===== Provided entries

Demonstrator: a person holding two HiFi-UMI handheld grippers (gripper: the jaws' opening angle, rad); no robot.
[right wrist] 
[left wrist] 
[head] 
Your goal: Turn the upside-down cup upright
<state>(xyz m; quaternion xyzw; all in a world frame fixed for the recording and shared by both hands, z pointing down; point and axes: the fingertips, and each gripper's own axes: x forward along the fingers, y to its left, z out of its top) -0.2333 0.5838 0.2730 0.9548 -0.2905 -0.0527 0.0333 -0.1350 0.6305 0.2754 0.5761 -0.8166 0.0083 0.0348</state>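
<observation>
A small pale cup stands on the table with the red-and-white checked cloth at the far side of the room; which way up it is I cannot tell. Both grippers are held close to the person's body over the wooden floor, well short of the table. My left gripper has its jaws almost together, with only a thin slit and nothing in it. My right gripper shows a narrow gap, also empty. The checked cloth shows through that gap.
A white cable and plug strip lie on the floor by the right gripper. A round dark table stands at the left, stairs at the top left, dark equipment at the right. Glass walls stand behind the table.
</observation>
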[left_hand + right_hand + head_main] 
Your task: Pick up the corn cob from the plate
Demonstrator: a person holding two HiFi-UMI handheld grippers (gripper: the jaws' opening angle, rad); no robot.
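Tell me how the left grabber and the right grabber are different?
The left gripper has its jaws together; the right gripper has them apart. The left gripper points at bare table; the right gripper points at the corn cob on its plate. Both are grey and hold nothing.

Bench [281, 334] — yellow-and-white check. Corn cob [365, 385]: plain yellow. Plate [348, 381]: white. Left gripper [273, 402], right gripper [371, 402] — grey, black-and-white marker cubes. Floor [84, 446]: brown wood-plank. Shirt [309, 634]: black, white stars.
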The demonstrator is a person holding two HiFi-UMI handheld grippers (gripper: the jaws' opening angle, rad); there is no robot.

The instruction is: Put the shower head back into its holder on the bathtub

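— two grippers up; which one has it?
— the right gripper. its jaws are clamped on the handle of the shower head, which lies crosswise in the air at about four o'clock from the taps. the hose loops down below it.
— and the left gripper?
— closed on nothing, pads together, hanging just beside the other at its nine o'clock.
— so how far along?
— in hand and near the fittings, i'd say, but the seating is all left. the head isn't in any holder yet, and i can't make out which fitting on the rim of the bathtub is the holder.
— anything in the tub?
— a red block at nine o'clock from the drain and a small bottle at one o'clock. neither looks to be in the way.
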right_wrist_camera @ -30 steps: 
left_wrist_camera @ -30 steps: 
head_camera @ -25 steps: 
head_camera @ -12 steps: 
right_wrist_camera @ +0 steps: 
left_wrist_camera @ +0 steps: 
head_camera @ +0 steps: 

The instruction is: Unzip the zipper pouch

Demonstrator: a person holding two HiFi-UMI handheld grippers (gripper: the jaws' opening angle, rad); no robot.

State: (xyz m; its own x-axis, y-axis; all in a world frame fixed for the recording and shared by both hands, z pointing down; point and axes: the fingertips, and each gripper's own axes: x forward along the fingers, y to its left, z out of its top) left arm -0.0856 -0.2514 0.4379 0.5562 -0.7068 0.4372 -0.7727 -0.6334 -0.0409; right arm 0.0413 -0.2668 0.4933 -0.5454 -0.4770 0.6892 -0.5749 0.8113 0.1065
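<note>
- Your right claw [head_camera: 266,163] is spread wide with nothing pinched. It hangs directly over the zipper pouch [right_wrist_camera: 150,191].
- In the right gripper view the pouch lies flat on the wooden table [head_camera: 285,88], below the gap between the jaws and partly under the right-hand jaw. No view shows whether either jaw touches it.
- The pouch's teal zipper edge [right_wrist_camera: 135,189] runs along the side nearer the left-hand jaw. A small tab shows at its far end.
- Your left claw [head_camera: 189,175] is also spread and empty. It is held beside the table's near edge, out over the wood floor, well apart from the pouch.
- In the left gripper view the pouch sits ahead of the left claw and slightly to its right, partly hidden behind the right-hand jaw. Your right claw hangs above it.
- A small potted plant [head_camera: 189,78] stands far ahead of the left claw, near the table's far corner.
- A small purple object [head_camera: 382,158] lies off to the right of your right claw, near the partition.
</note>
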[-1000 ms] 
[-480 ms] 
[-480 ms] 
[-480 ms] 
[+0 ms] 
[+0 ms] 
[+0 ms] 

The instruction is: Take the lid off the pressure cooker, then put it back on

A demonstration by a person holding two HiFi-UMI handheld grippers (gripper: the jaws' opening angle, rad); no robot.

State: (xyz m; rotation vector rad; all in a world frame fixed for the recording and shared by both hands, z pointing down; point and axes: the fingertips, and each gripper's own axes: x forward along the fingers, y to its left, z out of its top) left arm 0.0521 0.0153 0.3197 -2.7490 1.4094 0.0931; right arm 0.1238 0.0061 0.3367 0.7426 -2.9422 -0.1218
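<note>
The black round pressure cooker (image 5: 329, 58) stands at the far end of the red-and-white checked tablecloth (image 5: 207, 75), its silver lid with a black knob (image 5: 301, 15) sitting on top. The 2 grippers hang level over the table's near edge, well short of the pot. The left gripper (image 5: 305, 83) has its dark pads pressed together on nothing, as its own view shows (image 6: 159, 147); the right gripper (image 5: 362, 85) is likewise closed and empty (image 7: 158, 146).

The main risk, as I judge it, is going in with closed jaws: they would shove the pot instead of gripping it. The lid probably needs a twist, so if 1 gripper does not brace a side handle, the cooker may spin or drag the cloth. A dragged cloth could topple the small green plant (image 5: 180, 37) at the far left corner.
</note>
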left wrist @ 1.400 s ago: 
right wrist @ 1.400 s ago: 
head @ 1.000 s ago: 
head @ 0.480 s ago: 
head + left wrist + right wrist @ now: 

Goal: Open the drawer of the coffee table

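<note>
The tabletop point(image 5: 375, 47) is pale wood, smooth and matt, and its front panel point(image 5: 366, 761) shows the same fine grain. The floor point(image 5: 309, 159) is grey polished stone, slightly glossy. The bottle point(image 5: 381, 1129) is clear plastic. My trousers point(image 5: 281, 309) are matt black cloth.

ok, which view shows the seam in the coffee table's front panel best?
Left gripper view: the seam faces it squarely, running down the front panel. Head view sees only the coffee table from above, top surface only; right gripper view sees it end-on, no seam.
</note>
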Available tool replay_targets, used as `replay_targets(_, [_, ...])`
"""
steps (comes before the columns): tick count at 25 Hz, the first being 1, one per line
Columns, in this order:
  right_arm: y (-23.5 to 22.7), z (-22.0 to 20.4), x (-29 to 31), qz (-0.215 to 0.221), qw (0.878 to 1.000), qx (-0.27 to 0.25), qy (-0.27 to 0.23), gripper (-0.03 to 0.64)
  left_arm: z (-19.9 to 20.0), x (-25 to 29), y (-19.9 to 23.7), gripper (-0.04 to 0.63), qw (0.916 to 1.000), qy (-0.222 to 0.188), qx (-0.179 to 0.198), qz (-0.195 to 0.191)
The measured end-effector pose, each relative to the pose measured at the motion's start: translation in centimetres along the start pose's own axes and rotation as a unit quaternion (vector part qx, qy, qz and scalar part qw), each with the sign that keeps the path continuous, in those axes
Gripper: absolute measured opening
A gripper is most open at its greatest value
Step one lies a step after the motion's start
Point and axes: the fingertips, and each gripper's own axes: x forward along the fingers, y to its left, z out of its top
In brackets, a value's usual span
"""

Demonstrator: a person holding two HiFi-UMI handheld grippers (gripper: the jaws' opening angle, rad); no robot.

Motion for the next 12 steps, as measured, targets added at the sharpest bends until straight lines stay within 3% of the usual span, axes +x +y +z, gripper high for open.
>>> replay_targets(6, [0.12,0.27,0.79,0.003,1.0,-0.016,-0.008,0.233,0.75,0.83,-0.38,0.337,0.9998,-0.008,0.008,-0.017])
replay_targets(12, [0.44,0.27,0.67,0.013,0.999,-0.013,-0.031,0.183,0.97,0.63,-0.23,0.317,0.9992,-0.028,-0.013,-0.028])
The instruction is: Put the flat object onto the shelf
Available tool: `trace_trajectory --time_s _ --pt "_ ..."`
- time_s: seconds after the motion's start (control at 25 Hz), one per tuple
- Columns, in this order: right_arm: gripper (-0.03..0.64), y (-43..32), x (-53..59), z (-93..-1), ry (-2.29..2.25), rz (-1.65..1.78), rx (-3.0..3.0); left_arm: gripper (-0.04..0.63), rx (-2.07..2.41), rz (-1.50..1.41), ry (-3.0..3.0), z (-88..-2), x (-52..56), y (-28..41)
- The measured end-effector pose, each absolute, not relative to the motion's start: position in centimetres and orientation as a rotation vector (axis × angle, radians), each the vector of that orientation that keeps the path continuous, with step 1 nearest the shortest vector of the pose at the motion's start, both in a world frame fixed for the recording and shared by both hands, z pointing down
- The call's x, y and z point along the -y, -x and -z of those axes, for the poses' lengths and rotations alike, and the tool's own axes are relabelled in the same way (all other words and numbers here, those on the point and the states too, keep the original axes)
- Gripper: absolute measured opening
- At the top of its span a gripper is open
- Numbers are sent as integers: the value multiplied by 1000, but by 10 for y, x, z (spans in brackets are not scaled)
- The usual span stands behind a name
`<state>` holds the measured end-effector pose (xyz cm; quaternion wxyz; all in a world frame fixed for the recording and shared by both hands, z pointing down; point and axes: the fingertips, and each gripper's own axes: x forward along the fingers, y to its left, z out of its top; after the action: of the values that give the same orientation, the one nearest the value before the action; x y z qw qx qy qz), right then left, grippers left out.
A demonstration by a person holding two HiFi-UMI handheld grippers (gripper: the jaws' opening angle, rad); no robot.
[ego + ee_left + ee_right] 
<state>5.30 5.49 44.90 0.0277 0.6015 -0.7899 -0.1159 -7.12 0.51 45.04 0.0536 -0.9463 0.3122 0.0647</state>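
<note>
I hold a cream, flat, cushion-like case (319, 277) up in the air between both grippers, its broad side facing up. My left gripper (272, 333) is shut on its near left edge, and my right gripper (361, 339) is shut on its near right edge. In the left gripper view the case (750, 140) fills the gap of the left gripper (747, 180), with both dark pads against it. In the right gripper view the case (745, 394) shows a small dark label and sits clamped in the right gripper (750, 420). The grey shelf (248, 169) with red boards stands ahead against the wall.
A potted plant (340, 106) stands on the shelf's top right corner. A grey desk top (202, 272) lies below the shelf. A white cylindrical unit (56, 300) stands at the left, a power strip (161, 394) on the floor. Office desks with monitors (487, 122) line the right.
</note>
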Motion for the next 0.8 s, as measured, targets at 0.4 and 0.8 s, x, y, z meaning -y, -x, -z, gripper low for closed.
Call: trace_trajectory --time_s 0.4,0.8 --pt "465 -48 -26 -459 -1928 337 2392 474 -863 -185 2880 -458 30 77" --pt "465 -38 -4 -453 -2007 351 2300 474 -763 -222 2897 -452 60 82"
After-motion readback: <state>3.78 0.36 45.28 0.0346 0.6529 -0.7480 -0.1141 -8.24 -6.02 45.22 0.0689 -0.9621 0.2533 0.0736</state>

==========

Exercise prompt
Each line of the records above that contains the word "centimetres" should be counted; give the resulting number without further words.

Solution to the problem
2